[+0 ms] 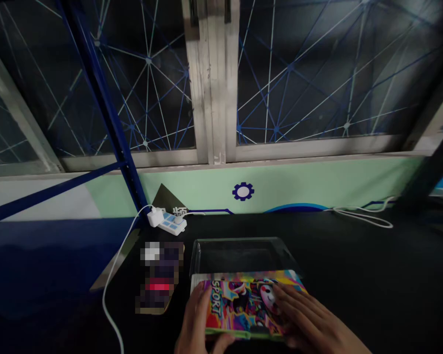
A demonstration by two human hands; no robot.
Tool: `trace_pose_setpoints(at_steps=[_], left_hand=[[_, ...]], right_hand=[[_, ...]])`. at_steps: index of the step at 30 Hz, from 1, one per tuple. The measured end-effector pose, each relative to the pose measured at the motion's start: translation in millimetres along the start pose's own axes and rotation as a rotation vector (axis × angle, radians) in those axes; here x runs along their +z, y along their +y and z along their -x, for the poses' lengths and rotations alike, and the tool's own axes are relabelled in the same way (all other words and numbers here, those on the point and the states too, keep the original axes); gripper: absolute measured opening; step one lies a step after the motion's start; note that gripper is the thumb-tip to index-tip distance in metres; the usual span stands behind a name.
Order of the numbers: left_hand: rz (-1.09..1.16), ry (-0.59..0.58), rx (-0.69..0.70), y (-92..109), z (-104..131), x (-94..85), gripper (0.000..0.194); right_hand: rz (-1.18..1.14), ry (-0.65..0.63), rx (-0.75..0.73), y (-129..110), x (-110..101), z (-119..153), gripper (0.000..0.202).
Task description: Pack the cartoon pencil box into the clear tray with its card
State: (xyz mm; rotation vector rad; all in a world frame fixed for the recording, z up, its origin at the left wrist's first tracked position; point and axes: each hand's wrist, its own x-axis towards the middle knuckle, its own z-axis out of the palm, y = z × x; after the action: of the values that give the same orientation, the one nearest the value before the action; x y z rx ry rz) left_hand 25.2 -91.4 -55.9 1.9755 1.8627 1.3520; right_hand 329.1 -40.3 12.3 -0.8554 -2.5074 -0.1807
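A flat, brightly printed case [243, 307] with the word SPORT and cartoon figures lies at the table's near side. My left hand [197, 322] grips its left end, fingers along the side and thumb at the front edge. On the right end, my right hand [310, 317] closes over the print with its fingers together; its thumb is hidden. A green strip runs along the near edge of the case. Just behind, and partly covered by it, is a clear plastic tray or lid [239, 253] lying on the black table.
A pixelated, phone-shaped object [160, 278] lies left of the clear plastic. A white power strip [173, 223] with a plugged-in charger [155, 217] sits at the back left, its white cable [105, 295] hanging forward. Another white cable [365, 219] rests at the back right.
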Motion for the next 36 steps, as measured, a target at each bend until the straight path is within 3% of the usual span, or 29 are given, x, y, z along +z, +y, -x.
trace_pose_setpoints(at_steps=[6, 12, 17, 21, 27, 32, 36], left_hand=[[0.092, 0.042, 0.012, -0.9, -6.7, 0.8, 0.074], [0.124, -0.008, -0.069, 4.2, -7.5, 1.5, 0.080], [0.147, -0.008, -0.070, 2.8, -11.1, 1.2, 0.080], [0.148, -0.008, -0.060, 2.2, -12.7, 3.1, 0.083], [0.153, 0.006, -0.075, 9.3, -12.6, 0.8, 0.090], [0.224, 0.003, -0.106, 12.2, -13.1, -1.6, 0.098], [0.271, 0.002, -0.144, 9.0, -11.9, 0.0, 0.108]], right_hand=[[0.005, -0.036, -0.029, 4.6, -14.0, -13.0, 0.054], [-0.162, -0.186, 0.057, 0.9, -23.8, -19.9, 0.044], [-0.347, -0.287, 0.145, -1.3, -40.7, -23.9, 0.070], [-0.328, -0.332, 0.140, -1.1, -40.6, -19.8, 0.059], [-0.234, -0.261, 0.046, -1.5, -34.3, -17.9, 0.050], [-0.377, -0.135, 0.201, 6.6, -46.2, -38.2, 0.036], [-0.457, -0.034, 0.343, 21.8, -44.9, -57.6, 0.043]])
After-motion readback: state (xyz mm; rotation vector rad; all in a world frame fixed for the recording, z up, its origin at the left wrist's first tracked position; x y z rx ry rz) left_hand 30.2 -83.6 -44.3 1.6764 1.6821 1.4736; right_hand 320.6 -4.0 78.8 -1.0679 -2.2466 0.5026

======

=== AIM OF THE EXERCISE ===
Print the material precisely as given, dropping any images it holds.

=== RESULT ===
[+0 ms] 
A demonstration by two human hands; no robot.
Tool: `trace_pose_setpoints(at_steps=[_], left_hand=[[_, ...]], right_hand=[[_, ...]])`. at_steps: index of the step at 30 Hz, from 1, one per tuple. The measured end-effector pose, each relative to the pose measured at the motion's start: translation in millimetres along the start pose's own axes and rotation as a rotation vector (axis × angle, radians) in those axes; here x runs along their +z, y along their +y and z along their -x, for the poses' lengths and rotations alike, and the tool's own axes are relabelled in the same way (all other words and numbers here, those on the point and the states too, keep the original axes); gripper: absolute measured opening; step one lies a step after the motion's start; note that gripper is the thumb-tip to index-tip distance in metres; the usual span stands behind a name.
Order of the numbers: left_hand: rz (-1.09..1.16), ry (-0.59..0.58), rx (-0.69..0.70), y (-92..109), z (-104..131), x (-94..85), gripper (0.000..0.194); right_hand: rz (-1.18..1.14), ry (-0.65..0.63), rx (-0.75..0.73), y (-129..110), x (-110..101), z (-119..153), gripper (0.000..0.202).
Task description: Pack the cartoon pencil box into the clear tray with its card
State: (xyz mm; rotation vector rad; all in a world frame fixed for the recording, z up, its origin at the left wrist's first tracked position; point and axes: each hand's wrist, its own x-axis towards the middle knuckle, its own z-axis out of the palm, y = z × x; after the action: of the values that give the same orientation, the one nearest the value before the action; x y z rx ry rz) left_hand 25.2 -91.4 -55.9 1.9755 1.8627 1.3520; right_hand 329.1 -40.3 12.3 -0.8554 -2.5074 -0.1807
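A flat, brightly printed case [243, 307] with the word SPORT and cartoon figures lies at the table's near side. My left hand [197, 322] grips its left end, fingers along the side and thumb at the front edge. On the right end, my right hand [310, 317] closes over the print with its fingers together; its thumb is hidden. A green strip runs along the near edge of the case. Just behind, and partly covered by it, is a clear plastic tray or lid [239, 253] lying on the black table.
A pixelated, phone-shaped object [160, 278] lies left of the clear plastic. A white power strip [173, 223] with a plugged-in charger [155, 217] sits at the back left, its white cable [105, 295] hanging forward. Another white cable [365, 219] rests at the back right.
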Motion for the next 36 steps, as measured, a target at each bend until the straight path is within 3% of the usual span, or 29 are given, x, y, z along +z, +y, -x.
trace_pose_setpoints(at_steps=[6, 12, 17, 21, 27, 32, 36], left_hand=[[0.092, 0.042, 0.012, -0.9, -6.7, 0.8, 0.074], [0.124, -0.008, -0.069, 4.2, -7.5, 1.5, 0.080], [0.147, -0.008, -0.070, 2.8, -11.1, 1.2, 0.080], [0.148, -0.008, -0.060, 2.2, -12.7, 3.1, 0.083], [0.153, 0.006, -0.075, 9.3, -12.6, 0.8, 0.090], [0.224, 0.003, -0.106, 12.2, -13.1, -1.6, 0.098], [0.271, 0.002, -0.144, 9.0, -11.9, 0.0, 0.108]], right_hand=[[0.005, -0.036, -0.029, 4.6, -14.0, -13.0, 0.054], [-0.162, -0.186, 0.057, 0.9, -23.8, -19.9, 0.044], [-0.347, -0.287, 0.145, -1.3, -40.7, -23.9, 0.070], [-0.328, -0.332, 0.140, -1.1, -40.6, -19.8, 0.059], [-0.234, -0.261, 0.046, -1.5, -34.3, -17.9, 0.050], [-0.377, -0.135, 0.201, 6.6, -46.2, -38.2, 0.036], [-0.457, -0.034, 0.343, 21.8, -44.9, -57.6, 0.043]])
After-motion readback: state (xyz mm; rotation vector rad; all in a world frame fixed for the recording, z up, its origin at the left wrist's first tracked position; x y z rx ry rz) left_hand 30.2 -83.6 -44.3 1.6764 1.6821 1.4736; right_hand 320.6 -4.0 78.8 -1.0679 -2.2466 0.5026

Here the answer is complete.